Backbend poses in yoga can be amazing heart openers for creating space across the front of the chest, and help to counteract poor posture which is a common issue in modern life.

However, they’re also a group of poses that are frequently practiced inaccurately by both new and experienced yogis alike. We tend to think of yoga as being a safe, low impact activity, but poses performed with incorrect intention or alignment can put you at greater risk of injury and pain.

Why big backbends may be unsafe

There’s often a disconnect between the big sweeping backbend examples we see in images on social media and even yoga studio advertising, and what most peoples’ bodies are capable of.

For many individuals, big backbends feel liberating. They help increase the space for your lungs to fill, they strengthen the back and help to elongate the spine. But when we force ourselves into a backbend or we’re missing something about the setup, it can compromise our lower back and sometimes our neck.

Also, if you spend a lot of your day sitting down, this tends to shorten the hip flexors and often leads to tightness through the chest.  Then we come into a yoga class and expect our body to open up fully in the opposite direction within 30 minutes to an hour; this can put the lower back at risk even further. Read on to learn how to perform them safely.

Don’t focus on your back

Yes, we know that sounds counterintuitive since we’re talking backbends here, but setting up for backbends actually involves other parts of the body:

  • Lengthen the spine – we want to create space between the vertebral discs, not compress them downwards. Extend long from your tailbone through to the crown of your head.
  • Draw your chin towards your chest – this helps lengthen the back of the neck. People often tilt their head back to open at the front of the throat and create a deeper backbend shape; this puts strain on the neck and puts the cervical spine at risk.
  • Open through the chest – pull out through your heartspace and draw your shoulderblades together to create a sensation of lift and buoyancy, rather than forcing a bend in your back itself.
  • Open through your hip flexors – creating space where your hips hinge at the front of the body

Making sure your body is warmed up by doing smaller backbends before you tackle the big poses like Urdhva Dhanurasana (Wheel Pose) or Dhanurasana (Bow Pose) can help prep your body for bigger movements to reduce risk of strains, sprains and muscle tears.

Brace through the belly

Rather than allowing your ribcage to flare open as you bend through your back, draw the sides of your ribcage in towards each other to create a feeling of containment and strength in the belly. This helps to protect your spine and strengthen your TVA (Transverse Abdominis), although it means you may not be able to create as big a shape in your backbend.

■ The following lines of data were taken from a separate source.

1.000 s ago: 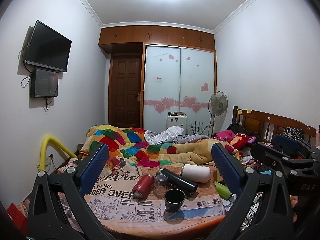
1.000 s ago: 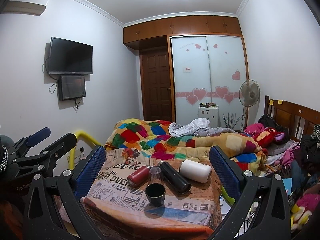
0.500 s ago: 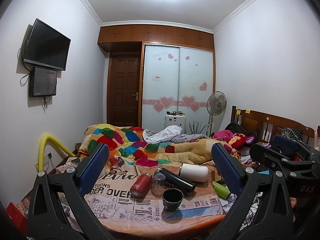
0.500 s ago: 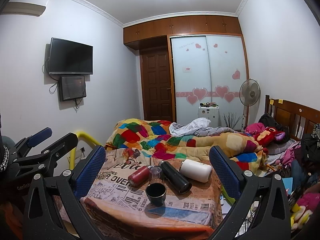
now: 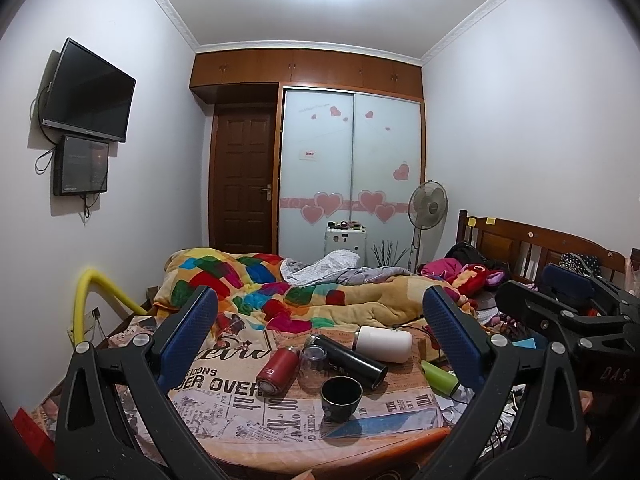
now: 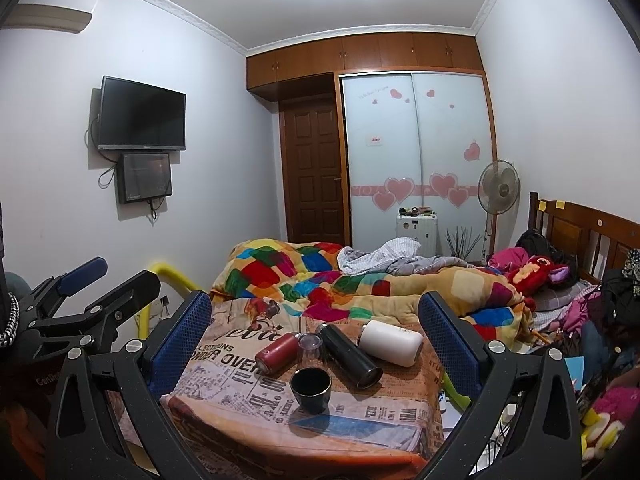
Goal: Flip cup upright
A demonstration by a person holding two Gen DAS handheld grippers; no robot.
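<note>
A small table covered in newsprint cloth [image 5: 224,412] [image 6: 240,408] holds several vessels. A black cup [image 5: 341,398] [image 6: 310,390] stands upright near the front edge. Behind it lie a red flask [image 5: 277,371] [image 6: 277,352], a black flask [image 5: 352,362] [image 6: 352,356] and a white flask [image 5: 384,344] [image 6: 391,342], all on their sides. A clear glass [image 5: 313,365] [image 6: 308,350] stands mouth down between the red and black flasks. My left gripper [image 5: 320,340] and right gripper [image 6: 314,338] are both open, empty, and held back from the table.
A bed with a colourful quilt [image 5: 280,292] lies behind the table. A yellow pipe [image 5: 86,296] stands at the left. A green bottle [image 5: 440,374] lies off the table's right side. The right gripper shows in the left wrist view [image 5: 568,320].
Both views have shifted slightly; the table and vessels sit a little lower in the left wrist view. No vessel has moved and both grippers stay open.
</note>
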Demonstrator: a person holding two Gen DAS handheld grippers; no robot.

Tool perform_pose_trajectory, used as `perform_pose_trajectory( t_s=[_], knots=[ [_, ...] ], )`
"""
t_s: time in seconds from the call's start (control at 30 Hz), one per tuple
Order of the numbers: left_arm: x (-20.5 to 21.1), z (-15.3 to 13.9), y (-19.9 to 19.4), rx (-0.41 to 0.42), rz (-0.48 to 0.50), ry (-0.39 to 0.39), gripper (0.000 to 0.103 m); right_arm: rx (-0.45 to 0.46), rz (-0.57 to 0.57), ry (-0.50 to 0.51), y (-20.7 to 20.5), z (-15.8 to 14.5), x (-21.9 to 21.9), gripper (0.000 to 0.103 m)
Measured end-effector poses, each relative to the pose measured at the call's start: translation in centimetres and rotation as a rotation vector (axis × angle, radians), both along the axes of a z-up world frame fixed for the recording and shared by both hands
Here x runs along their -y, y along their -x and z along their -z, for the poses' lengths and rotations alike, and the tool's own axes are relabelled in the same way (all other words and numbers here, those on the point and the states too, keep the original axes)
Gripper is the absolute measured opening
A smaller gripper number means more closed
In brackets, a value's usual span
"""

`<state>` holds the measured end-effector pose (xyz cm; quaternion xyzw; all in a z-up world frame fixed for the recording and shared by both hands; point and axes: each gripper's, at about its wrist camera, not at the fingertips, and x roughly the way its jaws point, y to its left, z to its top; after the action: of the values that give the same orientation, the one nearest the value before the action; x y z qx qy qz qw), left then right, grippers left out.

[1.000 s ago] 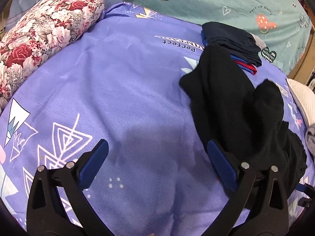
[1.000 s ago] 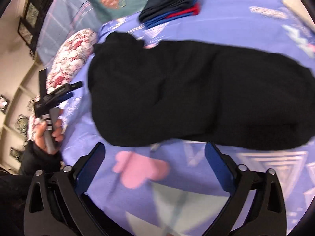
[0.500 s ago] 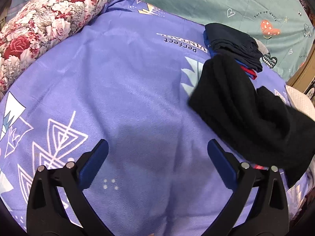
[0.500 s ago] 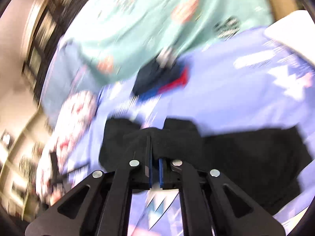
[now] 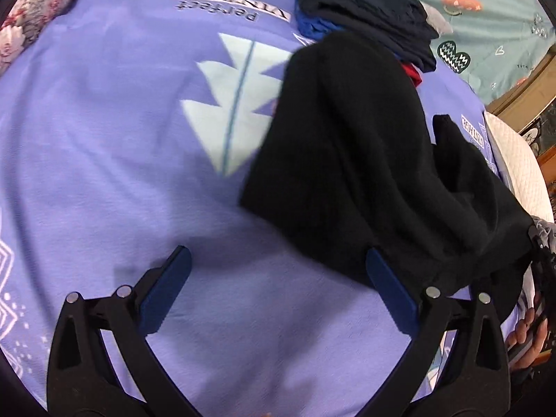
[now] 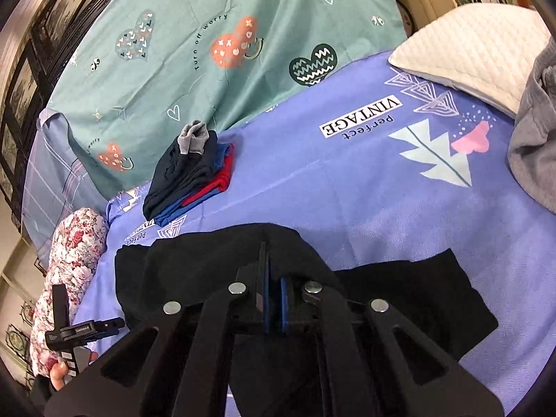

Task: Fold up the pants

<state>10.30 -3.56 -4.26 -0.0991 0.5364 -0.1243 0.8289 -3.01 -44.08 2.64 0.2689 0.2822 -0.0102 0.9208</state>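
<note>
The black pants point(image 5: 347, 160) lie rumpled across the purple bedsheet point(image 5: 121, 139). In the right wrist view my right gripper point(image 6: 273, 274) is shut on a bunched fold of the pants point(image 6: 194, 278), which rises around its blue pads; the rest trails off to the right. My left gripper point(image 5: 276, 260) is open over bare sheet, and its right finger point(image 5: 385, 285) sits just at the pants' near edge. Nothing is between its jaws. A hand point(image 5: 524, 333) at the lower right holds the other gripper.
A stack of folded dark, blue and red clothes point(image 6: 187, 173) sits behind the pants. A floral pillow point(image 6: 76, 250) lies at the left, a white pillow point(image 6: 469, 45) and a grey garment point(image 6: 535, 139) at the right. A teal sheet point(image 6: 208, 34) lies beyond.
My right gripper went from open in front of the pants to shut on their edge, then lifted it. My left gripper moved right, toward the pants.
</note>
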Motion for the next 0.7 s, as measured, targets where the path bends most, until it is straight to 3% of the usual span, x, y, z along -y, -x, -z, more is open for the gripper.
perform_pose_trajectory(
  t_s=[0.07,0.23,0.27,0.3,0.33,0.4,0.6,0.7],
  knots=[
    [1.1,0.1,-0.8,0.017,-0.025,-0.03,0.101,0.007,-0.003,0.021,0.2,0.1,0.0,0.006],
    [2.0,0.0,-2.2,0.034,-0.111,0.0,0.099,0.019,-0.011,0.035,0.3,0.3,-0.2,0.007],
    [2.4,-0.3,-2.2,0.048,-0.098,0.015,0.074,0.023,-0.012,0.035,0.3,0.4,-0.2,0.007],
    [2.7,-0.5,-2.2,0.048,-0.068,0.055,0.043,0.027,-0.014,0.035,0.4,0.4,-0.2,0.007],
    [3.1,-0.7,-2.3,0.041,-0.038,0.096,0.043,0.031,-0.015,0.035,0.5,0.3,-0.1,0.007],
    [3.2,-1.6,-1.6,0.101,-0.029,0.131,0.04,0.04,-0.014,0.04,0.7,0.3,-0.2,0.007],
    [1.9,-4.2,-0.7,0.192,-0.056,0.206,0.037,0.074,-0.015,0.054,1.3,-0.4,-0.4,0.007],
    [0.2,-7.4,2.0,0.299,-0.04,0.266,0.035,0.099,-0.016,0.046,2.4,-1.6,-0.5,0.007]
  ],
)
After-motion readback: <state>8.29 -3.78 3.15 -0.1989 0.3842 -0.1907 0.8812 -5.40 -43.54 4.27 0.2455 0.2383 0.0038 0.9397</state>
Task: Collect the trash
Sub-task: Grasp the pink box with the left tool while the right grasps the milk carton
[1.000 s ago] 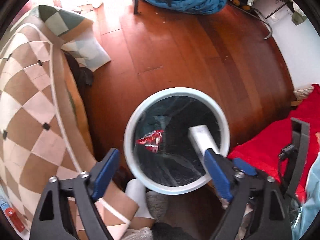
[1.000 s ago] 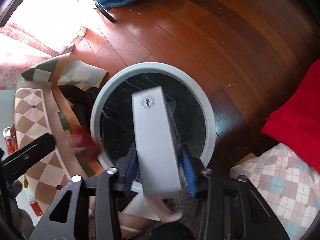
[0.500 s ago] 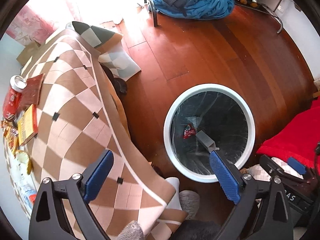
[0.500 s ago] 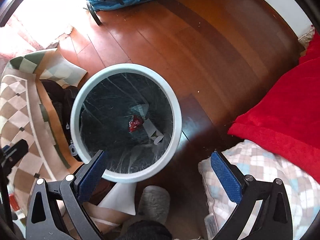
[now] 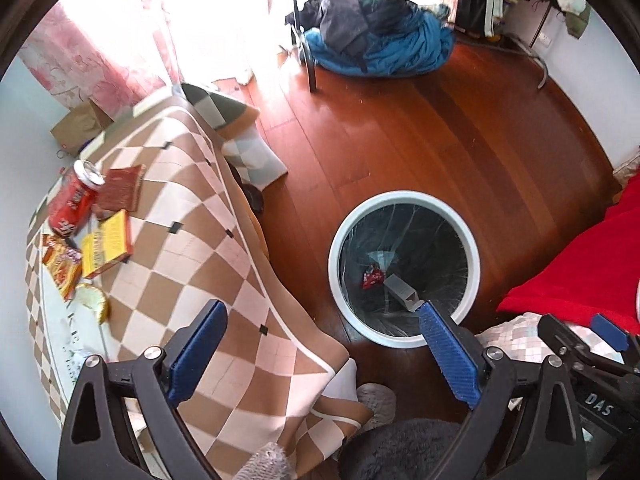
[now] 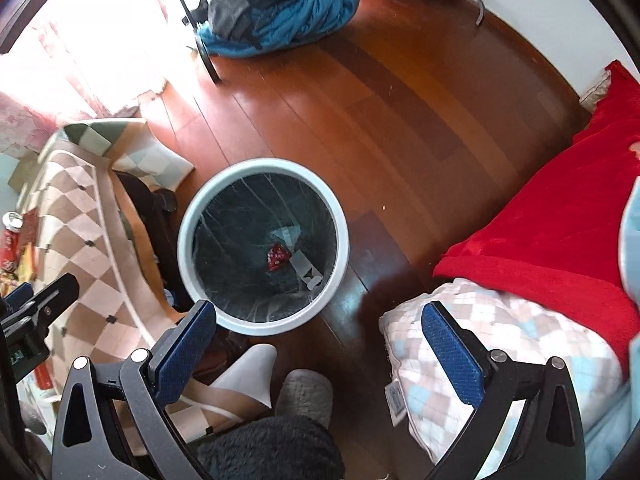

Leave your ego at the door

If you’re particularly flexible, that’s even more reason not to skip the above steps. The ability to create big backbend shapes easily increases the risk of compromising the joints if you depend on your joint flexibility rather than your muscular strength. The ligaments in your joints can only stretch so far; they don’t bounce back again once stretched out to their limits, so activating the right muscles to stabilise the joints is important.

Also, if you’ve got other people in your class – whether it’s your teacher or other students – who are very flexible, you don’t need to compete with them so leave your ego at the door. Feel into the pose for a shape that is right for your body rather than copying what someone else’s body is doing.